Your assignment: Once the line holding "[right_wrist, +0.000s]" is written out, stop; begin at the first line of the material below and retype exactly, dropping pictures.

+ + + + + + +

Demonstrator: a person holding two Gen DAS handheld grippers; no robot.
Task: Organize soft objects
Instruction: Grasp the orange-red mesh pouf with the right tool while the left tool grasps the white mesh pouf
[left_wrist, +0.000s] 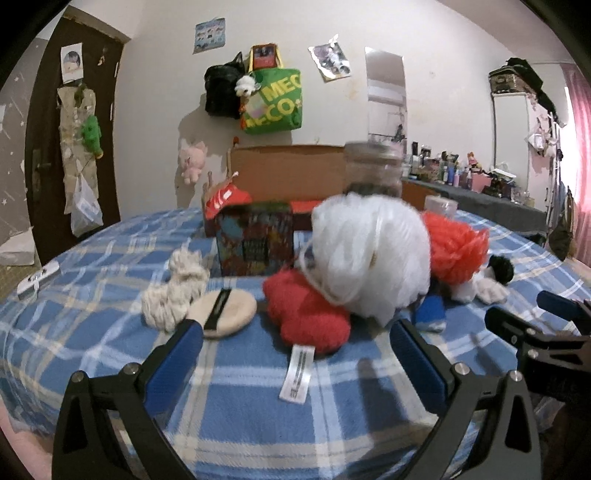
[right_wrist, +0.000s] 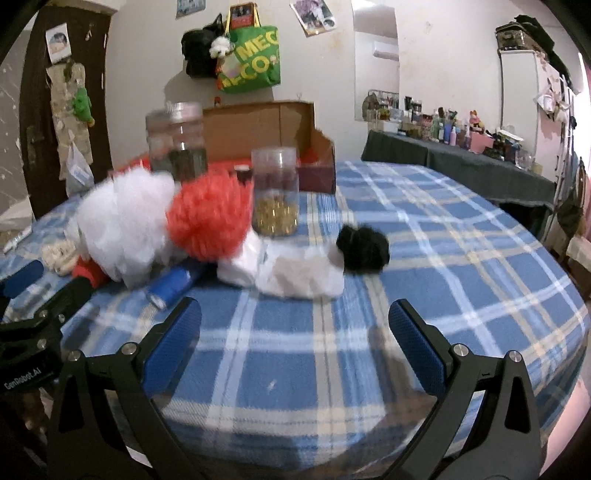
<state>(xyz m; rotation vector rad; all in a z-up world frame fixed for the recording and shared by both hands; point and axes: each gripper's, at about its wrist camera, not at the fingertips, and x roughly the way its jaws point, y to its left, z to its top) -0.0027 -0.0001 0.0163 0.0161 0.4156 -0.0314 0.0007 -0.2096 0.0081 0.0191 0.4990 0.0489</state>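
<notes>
Both grippers hang wide open over a bed covered in a blue plaid blanket (left_wrist: 110, 266), and neither holds anything. The left gripper (left_wrist: 295, 354) hovers above the near edge, its blue pads (left_wrist: 173, 354) apart on either side of a white tag (left_wrist: 297, 373) that trails from a red plush (left_wrist: 306, 310). The right gripper (right_wrist: 295, 332) also hovers above the near edge, its pads (right_wrist: 413, 339) spread over bare blanket, just short of a white plush (right_wrist: 295, 273).

The soft things lie bunched in the middle of the bed. From the left wrist view, a white rope toy (left_wrist: 173, 291) lies furthest left, touching a round beige puff (left_wrist: 223, 310) with a black strap. The red plush sits beside the puff, and a white loofah (left_wrist: 369, 254) rests partly on top of it. A red loofah (left_wrist: 454, 247) presses against the white loofah's right side. The white plush lies beyond that, with a black pompom (right_wrist: 364, 249) at its right end. A blue roll (right_wrist: 173, 284) pokes out from under the loofahs toward the near edge.

Behind the pile stand a colourful printed box (left_wrist: 255, 236), a tall jar (right_wrist: 177, 136) and a smaller jar (right_wrist: 275, 192) with gold bits at its bottom. An open cardboard box (right_wrist: 266, 129) stands at the far edge. The right view is blurred, so finer detail cannot be made out.
</notes>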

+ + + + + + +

Task answer:
Demonstrator: a person holding two Gen DAS handheld grippers; no robot.
Task: Organize soft objects
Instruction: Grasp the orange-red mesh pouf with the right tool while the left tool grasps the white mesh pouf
[left_wrist, +0.000s] 
[right_wrist, +0.000s] 

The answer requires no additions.